Filter the records below for the word "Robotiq". Copy each line that holds it.

[Source records]
* * * * * * * * *
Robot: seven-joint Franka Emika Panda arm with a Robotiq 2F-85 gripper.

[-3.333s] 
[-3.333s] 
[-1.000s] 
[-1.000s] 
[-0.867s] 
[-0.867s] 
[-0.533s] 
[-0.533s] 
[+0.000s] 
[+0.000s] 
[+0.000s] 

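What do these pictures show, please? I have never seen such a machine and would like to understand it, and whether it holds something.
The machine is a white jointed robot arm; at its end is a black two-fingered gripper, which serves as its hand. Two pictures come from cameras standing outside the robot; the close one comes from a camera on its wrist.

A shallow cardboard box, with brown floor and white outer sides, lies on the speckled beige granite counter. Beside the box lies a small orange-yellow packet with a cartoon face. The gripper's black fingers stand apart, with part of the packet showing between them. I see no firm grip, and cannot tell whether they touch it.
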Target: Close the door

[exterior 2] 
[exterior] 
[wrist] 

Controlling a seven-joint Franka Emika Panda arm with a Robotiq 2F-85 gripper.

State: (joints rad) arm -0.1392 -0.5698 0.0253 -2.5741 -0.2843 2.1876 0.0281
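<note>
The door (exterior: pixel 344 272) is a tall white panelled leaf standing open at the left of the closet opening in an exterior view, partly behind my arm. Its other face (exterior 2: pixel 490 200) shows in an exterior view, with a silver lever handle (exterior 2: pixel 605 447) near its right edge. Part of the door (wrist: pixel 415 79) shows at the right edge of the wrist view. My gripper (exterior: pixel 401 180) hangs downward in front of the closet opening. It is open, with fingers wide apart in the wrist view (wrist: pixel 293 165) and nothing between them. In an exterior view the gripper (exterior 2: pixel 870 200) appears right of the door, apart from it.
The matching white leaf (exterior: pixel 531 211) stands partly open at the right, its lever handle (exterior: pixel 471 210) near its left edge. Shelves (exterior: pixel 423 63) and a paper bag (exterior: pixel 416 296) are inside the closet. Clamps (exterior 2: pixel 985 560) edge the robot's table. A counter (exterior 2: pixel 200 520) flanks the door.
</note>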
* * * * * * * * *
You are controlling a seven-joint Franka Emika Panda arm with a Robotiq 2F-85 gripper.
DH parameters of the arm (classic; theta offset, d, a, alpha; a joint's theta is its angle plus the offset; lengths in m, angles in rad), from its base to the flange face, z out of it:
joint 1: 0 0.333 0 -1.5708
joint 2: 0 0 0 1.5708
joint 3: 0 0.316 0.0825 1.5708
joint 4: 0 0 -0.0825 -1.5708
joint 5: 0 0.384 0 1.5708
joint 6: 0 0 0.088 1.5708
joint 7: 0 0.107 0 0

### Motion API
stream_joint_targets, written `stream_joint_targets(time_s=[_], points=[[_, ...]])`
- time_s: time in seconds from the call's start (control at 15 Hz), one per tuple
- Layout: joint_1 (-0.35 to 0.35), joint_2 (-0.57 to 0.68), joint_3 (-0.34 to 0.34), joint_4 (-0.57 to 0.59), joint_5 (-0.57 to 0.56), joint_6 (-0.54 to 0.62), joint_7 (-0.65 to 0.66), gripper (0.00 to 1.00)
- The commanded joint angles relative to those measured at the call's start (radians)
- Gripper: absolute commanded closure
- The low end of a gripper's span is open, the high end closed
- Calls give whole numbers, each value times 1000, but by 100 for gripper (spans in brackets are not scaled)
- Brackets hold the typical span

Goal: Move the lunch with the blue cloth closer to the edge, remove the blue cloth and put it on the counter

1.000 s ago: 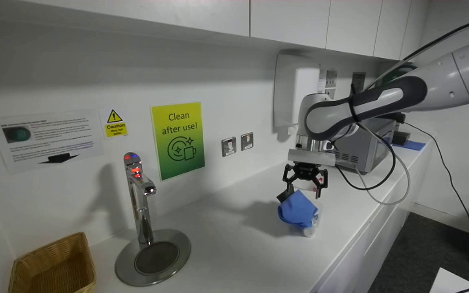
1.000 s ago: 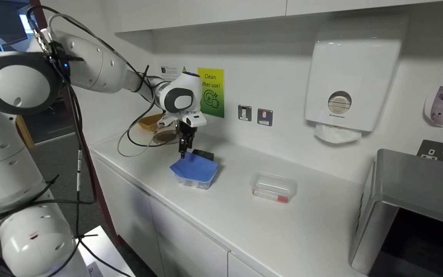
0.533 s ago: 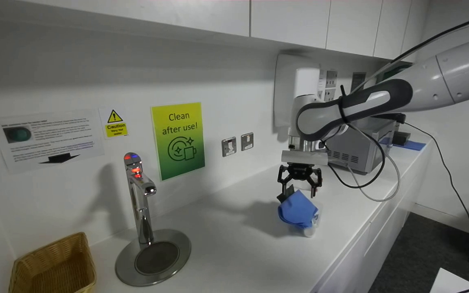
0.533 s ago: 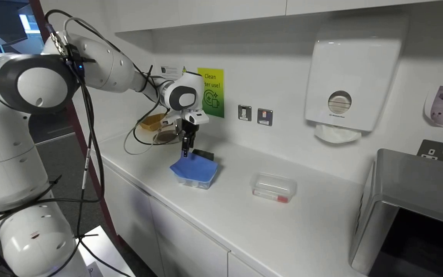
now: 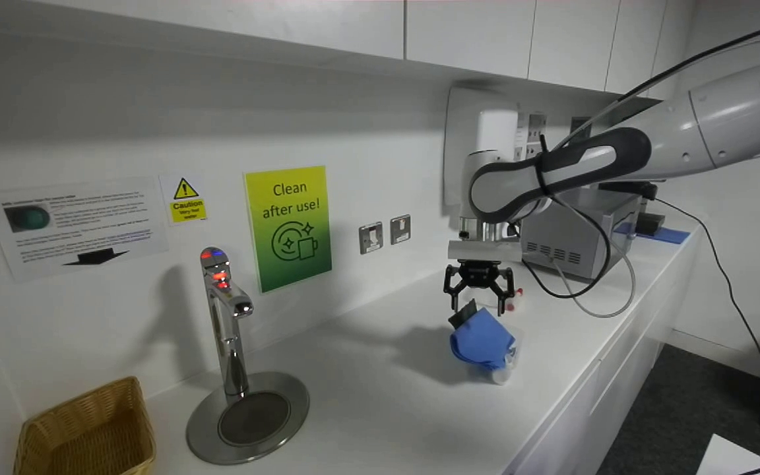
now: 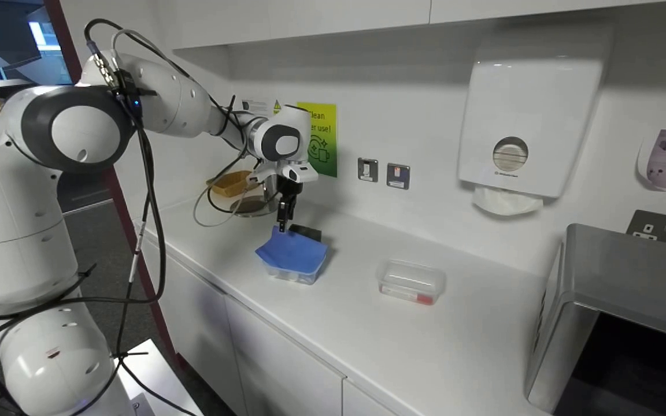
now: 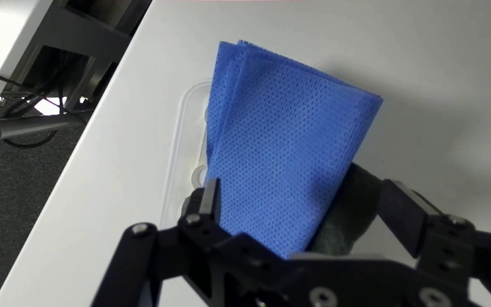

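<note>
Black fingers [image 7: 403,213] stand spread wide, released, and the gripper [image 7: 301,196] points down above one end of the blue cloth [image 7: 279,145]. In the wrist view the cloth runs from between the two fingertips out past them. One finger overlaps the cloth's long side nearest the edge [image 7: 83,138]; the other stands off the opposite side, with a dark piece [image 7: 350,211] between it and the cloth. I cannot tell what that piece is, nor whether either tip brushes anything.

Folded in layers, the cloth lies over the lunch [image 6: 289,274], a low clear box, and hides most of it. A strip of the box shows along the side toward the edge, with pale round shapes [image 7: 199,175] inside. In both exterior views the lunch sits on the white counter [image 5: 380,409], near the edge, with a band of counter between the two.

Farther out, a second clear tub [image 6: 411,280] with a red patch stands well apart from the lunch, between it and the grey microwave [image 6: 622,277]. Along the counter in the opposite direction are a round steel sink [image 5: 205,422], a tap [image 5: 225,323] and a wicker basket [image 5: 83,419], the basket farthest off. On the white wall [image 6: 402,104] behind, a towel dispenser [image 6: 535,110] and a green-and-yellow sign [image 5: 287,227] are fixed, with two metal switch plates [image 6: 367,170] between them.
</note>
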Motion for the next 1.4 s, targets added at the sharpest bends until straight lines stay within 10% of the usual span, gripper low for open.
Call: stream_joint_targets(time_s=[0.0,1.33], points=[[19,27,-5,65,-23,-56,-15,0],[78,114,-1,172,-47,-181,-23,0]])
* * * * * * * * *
> [TASK SOLUTION]:
Robot: seven-joint Franka Emika Panda arm with a Robotiq 2F-85 gripper.
Controlling a seven-joint Franka Emika Panda arm with a Robotiq 2F-85 gripper.
You are controlling a seven-joint Franka Emika Panda arm with a Robotiq 2F-85 gripper.

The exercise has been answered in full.